Tuesday 31 August 2021

How scared is my baby? Bacteria decide


A new study finds that bacteria are connected to how babies experience fear. In particular, it is an infant's gut microbiome provides clues to neurological development. Moreover, understanding which are the beneficial bacteria could be used to develop a probiotic that could help to monitor and support healthy child.


The study from Michigan State University has investigated the infant's digestive system. This was an attempt to understand why some babies react to the possibility of danger more than others?


The microbiome refers to an ecological niche of bacteria and fungi, plus their genetic material and interactions. One widely studied area is the gut microbiome, especially with the balance of beneficial and potentially harmful organisms. This balance may affect intelligence, development, obesity and other manifestations in later life.


The new research finds that the gut microbiome appears to be different in infants with strong fear responses and infants with milder reactions. Hence it could be possible to develop a new analytical technique to monitor and support healthy neurological development.


The data was drawn from a study of the stool samples of the infants and from observational studies to a potentially scary situation (in this case, an apparent stranger entering ta room while wearing a Halloween mask).

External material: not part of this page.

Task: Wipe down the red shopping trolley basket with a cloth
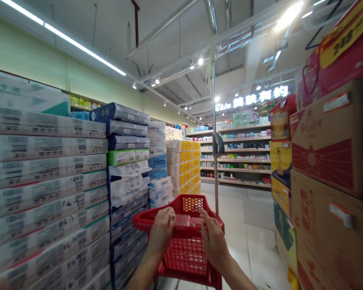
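A red plastic shopping cart [184,253] with lattice walls stands right before me. My left hand [163,225] has its fingers curled over the near left part of the rim. On the right side, my right hand [213,239] rests against the cart's near edge, with fingers stretched out and not wrapped round it. A thin metal pole [215,181] rises at the cart's right side and carries a grey clip-like piece [218,145]. How the pole's lower end is fixed is hidden behind the cart and my hand.
Tall stacks of wrapped tissue packs [48,189] and blue packs [128,181] line the left, with yellow-and-white packs [187,165] farther on. Cardboard boxes [326,145] are piled close on the right. A tiled floor [257,225] leads to stocked shelves [245,155] ahead.
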Action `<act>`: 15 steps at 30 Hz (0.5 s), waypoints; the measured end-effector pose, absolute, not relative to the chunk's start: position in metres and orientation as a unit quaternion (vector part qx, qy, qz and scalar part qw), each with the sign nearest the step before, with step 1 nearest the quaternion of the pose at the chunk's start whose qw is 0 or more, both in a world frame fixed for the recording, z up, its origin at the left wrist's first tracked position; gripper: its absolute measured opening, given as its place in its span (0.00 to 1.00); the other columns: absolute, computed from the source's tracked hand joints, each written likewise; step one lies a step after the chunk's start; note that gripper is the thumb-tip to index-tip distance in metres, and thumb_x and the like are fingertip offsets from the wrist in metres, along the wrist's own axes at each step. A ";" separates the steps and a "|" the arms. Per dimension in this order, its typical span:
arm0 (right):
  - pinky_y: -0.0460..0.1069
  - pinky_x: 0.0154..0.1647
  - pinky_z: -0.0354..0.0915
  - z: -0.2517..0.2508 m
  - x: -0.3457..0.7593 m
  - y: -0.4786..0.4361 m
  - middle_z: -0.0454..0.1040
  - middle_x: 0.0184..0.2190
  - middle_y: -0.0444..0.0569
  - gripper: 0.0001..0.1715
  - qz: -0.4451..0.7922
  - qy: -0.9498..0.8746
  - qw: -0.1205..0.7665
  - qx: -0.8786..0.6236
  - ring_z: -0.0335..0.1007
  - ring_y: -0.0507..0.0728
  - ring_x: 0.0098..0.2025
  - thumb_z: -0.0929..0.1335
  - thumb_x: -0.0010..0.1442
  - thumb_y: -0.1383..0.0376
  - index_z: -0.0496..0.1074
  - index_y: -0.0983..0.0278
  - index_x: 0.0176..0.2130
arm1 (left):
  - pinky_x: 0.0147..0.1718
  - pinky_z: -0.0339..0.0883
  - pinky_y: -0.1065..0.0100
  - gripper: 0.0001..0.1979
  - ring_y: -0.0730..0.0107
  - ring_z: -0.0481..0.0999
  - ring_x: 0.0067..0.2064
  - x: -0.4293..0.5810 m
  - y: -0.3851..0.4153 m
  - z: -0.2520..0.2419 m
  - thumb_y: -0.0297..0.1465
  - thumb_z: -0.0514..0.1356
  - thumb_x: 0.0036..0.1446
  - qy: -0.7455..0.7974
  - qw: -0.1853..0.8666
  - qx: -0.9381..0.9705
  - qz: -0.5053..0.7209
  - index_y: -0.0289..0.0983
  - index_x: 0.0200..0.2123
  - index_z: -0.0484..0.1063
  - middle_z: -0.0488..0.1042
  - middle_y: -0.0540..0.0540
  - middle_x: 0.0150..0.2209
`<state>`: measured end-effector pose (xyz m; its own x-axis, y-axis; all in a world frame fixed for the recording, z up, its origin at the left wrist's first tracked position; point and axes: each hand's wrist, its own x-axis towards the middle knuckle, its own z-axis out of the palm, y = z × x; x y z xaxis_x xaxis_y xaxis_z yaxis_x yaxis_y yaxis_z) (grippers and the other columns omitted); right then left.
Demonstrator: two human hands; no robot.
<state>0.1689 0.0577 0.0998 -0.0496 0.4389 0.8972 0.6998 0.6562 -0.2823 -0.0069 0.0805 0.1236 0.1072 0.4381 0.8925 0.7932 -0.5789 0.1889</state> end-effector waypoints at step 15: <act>0.54 0.46 0.66 0.105 0.182 0.080 0.70 0.46 0.51 0.24 -0.129 -0.694 0.571 -0.420 0.68 0.56 0.46 0.56 0.58 0.69 0.59 0.64 0.54 | 0.50 0.64 0.55 0.14 0.65 0.69 0.49 0.016 0.099 0.120 0.31 0.47 0.57 -0.415 0.229 -0.765 -0.437 0.39 0.44 0.69 0.72 0.45 0.46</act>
<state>0.1825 0.0797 0.1051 0.0041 0.4353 0.9003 0.7294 0.6146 -0.3005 0.0156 0.0987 0.1202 0.2743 0.4343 0.8580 0.8344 -0.5511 0.0122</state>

The research, which was based on 30 infants, is seen as particular important in terms of helping to identify those who might go on to develop chronic anxiety and depression later on in life.


Although the study was a pilot, there was sufficient evidence to suggest that some children with particular microbiomes at one month of age tended to be more fearful at one year of age.


It could also be that those infants observed expressing muted fear responses could go on to develop callous, unemotional traits associated with antisocial behavior. This may also become an area of psychological importance.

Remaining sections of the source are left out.